ANALISIS NOVEL ANGKATAN 2000-an “NEGERI 5 MENARA” KARYA AHMAD FUADI

ANALISIS NOVEL ANGKATAN 2000-an
“NEGERI 5 MENARA” KARYA AHMAD FUADI
OLEH
NAFISSA HAAQUE


A.      SINOPSIS NOVEL “NEGERI 5 MENARA” KARYA AHMAD FUADI
Alif Fikri berasal dari Maninjau, Bukittinggi, Sumatra barat, adalah seorang anak laki-laki desa yang sangat pintar. Ia dan teman baiknya Randai memiliki mimpi yang sama yaitu masuk ke SMA terbaik di Bukittinggi dan melanjutkan studi di ITB, universitas yang bergengsi itu. Selama ini Alif bersekolah di madrasah atau sekolah agama Islam. Alif merasa sudah cukup menerima ajaran Islam dan ingin menikmati masa remajanya seperti anak-anak remaja lainnya di SMA. Dengan berbekal  nilai ujian yang lumayan bagus membuatnya merasa akan terbuka kesempatan untuk Amak (ibu) memperbolehkannya untuk masuk sekolah umum. Namun mimpinya seakan sirna, musnah tak berbekas, karena Amak tidak mengijinkan. Beliau menginginkan anaknya mewarisi keulamaan Buya Hamka, ulama yang terkenal di tanah kelahiran Alif. Dengan keputusan setengah hati Alif menuruti keinginan Amak. Namun Alif ingin bersekolah di Pondok Madani yang di Jawa Timur sesuai saran yang di tuliskan melalui surat oleh pamannya Pak Etek Gondo yang sedang berkuliah di Kairo. Dengan keterpaksaan kedua orang tuanya memperbolehkan Alif untuk melanjutkan sekolahnya di Pondok Madani, Gontor, Jawa Timur.

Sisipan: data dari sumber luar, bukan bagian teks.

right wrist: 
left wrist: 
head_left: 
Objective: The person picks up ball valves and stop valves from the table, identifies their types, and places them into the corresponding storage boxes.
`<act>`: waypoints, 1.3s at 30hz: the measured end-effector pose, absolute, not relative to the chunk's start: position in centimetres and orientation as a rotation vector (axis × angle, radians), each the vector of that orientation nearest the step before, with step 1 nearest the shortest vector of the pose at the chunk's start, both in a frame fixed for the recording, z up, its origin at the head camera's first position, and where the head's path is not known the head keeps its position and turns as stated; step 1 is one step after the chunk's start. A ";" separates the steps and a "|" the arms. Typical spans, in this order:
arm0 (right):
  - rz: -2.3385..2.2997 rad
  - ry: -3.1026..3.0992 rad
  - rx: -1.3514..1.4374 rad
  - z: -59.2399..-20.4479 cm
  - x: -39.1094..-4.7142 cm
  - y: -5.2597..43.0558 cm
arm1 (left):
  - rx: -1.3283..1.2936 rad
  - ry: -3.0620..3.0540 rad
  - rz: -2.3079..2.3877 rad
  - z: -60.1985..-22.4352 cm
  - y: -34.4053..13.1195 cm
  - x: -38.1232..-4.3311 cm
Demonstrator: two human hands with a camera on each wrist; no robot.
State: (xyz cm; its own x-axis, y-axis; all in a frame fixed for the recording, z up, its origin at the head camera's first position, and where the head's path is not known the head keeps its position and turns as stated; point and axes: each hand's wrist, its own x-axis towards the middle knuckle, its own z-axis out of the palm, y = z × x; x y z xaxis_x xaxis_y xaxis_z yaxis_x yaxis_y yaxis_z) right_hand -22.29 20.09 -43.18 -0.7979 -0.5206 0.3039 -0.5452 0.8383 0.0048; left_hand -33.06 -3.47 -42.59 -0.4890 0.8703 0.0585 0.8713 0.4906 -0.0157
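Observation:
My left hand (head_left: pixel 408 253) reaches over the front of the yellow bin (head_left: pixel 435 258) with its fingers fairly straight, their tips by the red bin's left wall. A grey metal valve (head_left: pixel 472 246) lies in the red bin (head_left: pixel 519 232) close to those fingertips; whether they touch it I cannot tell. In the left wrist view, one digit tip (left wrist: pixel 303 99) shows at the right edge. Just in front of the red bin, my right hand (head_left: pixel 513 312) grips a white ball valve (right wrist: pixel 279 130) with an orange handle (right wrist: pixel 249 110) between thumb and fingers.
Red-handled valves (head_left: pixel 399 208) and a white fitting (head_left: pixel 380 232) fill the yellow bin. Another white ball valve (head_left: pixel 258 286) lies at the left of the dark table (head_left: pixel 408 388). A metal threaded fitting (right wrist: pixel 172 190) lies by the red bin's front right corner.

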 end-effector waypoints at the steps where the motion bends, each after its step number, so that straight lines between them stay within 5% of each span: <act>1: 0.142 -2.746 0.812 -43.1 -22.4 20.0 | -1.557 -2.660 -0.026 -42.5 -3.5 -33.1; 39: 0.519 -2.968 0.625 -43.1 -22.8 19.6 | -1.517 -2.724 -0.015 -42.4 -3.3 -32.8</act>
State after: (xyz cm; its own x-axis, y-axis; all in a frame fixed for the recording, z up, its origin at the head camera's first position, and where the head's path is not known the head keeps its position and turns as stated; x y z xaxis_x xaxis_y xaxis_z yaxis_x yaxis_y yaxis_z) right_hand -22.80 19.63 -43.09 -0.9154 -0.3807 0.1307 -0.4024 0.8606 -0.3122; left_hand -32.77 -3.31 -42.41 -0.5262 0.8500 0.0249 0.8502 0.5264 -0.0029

Besok pagi Alif di antar ayahnya ke Jawa dengan menaiki bus. Sebelum meninggalkan rumah, Alif mencium tangan Amak sambil meminta doa dan minta ampun atas kesalahannya. Selama tiga hari dalam perjalanan ke Jawa akhirnya sampai juga di terminal Ponorogo. Di terminal tersebut mereka telah disambut oleh panitia penerimaan siswa baru di Pondok Madani. Kemudian mereka langsung diajak menaiki bus untuk berangkat ke Pondok Madani yang tidak jauh dari terminal tersebut. Sampainya di pondok, Alif mengisi folmulir sebagai calon siswa. Setelah seluruh calon siswa mengisi folmulir, mereka diajak oleh panitia untuk berkeliling di Pondok Madani. Di hari H Alif dan calon siswa lainnya melaksanakan ujian tulis. Hanya satu hari setelah ujian, tepat tengah malam, sepuluh papan pengumuman hasil ujian berjejer di kantor panitia. Alif dan ayahnya merasa sangat senang karena Alif lulus ujian tulis di Pondok Madani.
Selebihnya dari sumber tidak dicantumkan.